1. The work versus fun dichotomy is taught very early:

"The very idea is foreign to what most of us learn as kids. When I was a kid, it seemed as if work and fun were opposites by definition. Life had two states: some of the time adults were making you do things, and that was called work; the rest of the time you could do what you wanted, and that was called playing. Occasionally the things adults made you do were fun, just as, occasionally, playing wasn't—for example, if you fell and hurt yourself. But except for these few anomalous cases, work was pretty much defined as not-fun."

2. To compare two activities, you have to compare the area under their utility/fun vs. time curves.

"But the fact is, almost anyone would rather, at any given moment, float about in the Carribbean, or have sex, or eat some delicious food, than work on hard problems. The rule about doing what you love assumes a certain length of time. It doesn't mean, do what will make you happiest this second, but what will make you happiest over some longer period, like a week or a month.
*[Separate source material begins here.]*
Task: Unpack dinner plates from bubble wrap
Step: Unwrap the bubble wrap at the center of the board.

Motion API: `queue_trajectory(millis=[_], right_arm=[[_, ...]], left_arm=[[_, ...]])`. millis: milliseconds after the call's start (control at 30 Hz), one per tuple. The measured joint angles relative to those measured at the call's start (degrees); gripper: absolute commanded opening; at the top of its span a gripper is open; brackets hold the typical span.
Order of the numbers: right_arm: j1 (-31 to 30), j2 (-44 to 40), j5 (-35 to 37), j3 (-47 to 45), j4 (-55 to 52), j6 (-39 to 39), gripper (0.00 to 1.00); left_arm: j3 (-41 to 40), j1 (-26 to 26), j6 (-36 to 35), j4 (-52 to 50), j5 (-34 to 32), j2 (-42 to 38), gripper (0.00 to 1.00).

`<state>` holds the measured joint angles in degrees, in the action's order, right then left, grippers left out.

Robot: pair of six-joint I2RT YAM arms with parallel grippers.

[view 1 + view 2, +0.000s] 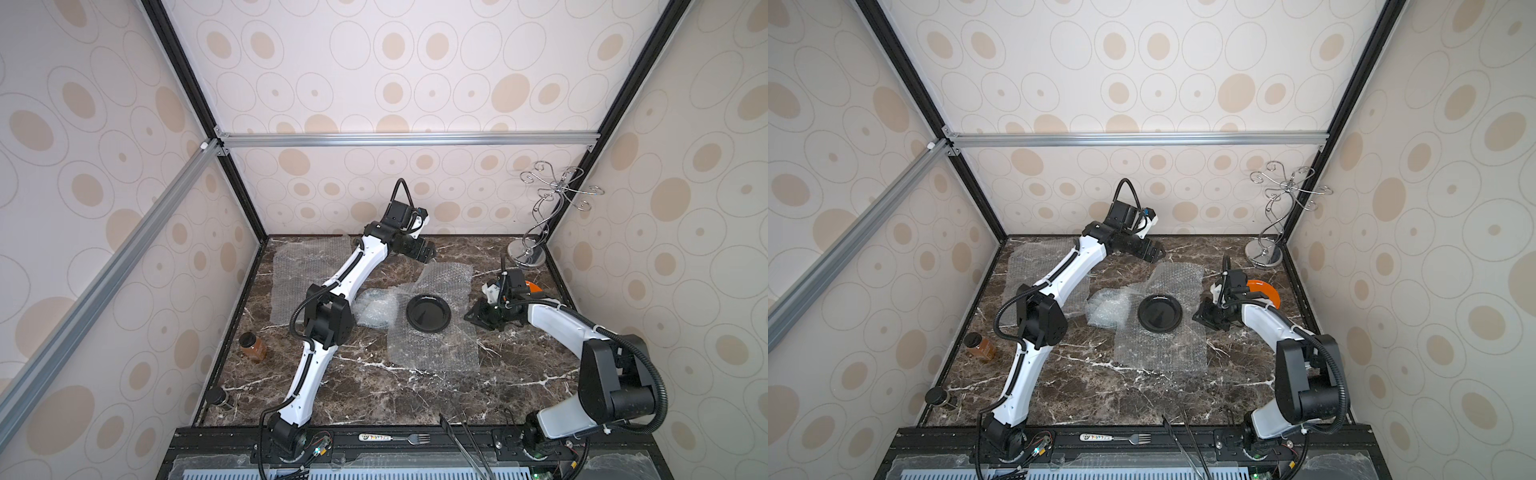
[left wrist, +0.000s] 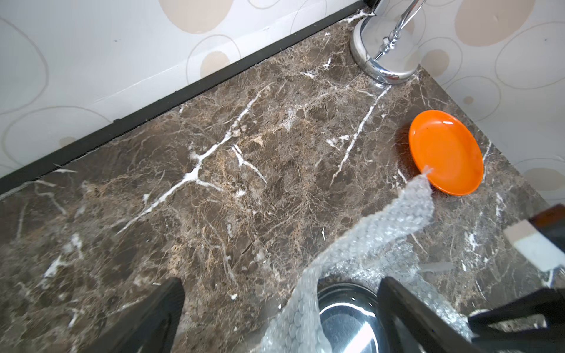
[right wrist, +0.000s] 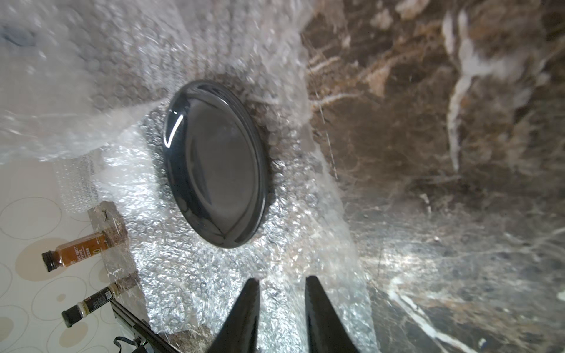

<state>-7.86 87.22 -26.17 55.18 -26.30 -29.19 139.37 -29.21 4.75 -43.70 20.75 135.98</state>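
A dark grey dinner plate (image 1: pixel 428 313) (image 1: pixel 1160 313) lies bare on a spread sheet of bubble wrap (image 1: pixel 432 349) in both top views. An orange plate (image 1: pixel 536 287) (image 2: pixel 446 152) rests on the marble behind my right wrist. My left gripper (image 1: pixel 428 251) (image 2: pixel 281 279) hovers behind the dark plate (image 2: pixel 348 318), jaws wide open, and a loose flap of bubble wrap (image 2: pixel 382 235) stands between them untouched. My right gripper (image 1: pixel 476 313) (image 3: pixel 282 278) is just right of the dark plate (image 3: pixel 215 165), narrowly open over the wrap's edge (image 3: pixel 189 275), gripping nothing.
A crumpled wad of wrap (image 1: pixel 374 309) lies left of the plate and a flat sheet (image 1: pixel 307 266) at the back left. A chrome wire stand (image 1: pixel 528 249) fills the back right corner. Two bottles (image 1: pixel 253 347) (image 1: pixel 220 399) stand along the left edge; a fork (image 1: pixel 395 437) and tongs (image 1: pixel 465 440) lie in front.
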Motion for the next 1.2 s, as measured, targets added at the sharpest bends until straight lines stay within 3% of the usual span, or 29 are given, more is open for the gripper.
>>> queue_trajectory(millis=[133, 467, 667, 933, 1200], right_arm=[[-0.9, 3.1, -0.2, 6.9, -1.7, 0.2, 0.31], [-5.1, 19.9, -1.0, 25.7, -3.0, 0.1, 0.31], [-6.0, 29.7, -1.0, 36.5, -3.9, 0.0, 0.31], [-5.8, 38.0, 0.3, 48.4, -6.1, -0.5, 0.35], [-5.5, 44.3, 1.0, 55.9, -7.5, -1.6, 0.36]], left_arm=[[-10.0, 0.1, 0.6, 1.4, 0.0, -8.8, 1.00], [-51.1, 0.1, 7.3, 19.2, 1.3, -39.5, 1.00], [-69.4, 0.1, 13.7, 27.2, 3.3, -49.6, 1.00], [-81.2, 0.1, 20.0, 33.1, 5.5, -56.5, 1.00], [-82.7, -0.7, 23.5, 37.1, 7.3, -57.5, 1.00]])
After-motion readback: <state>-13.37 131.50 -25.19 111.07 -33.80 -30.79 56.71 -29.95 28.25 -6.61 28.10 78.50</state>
Unproductive pleasures pall eventually. After a while you get tired of lying on the beach. If you want to stay happy, you have to do something."

9 comments

> Unproductive pleasures pall eventually. After a while you get tired of lying on the beach. If you want to stay happy, you have to do something."

Nonsense. This in itself is a result of falling prey to what Leo Baubata (the author of the linked article) writes about: Inability to "let go".

There may certainly be things you'd find more fulfilling. But if you need to do stuff to be happy, you are letting yourself suffer from attachments to things that more the most part are relatively inconsequential.

PG's essay suffers from this assumption that happiness is tied to achievements.

I used to think that too. The problem with that line of thinking is that it often leads to putting the shutters on and focusing on getting stuff done to get your happiness from it eventually, while ignoring all the sources of happiness around you. Further, that makes procrastination worse, in my experience: It creates guilt that you're picking the short term pleasures instead of doing the stuff you're sure will make you fabulously happy later, once you've just achieved something.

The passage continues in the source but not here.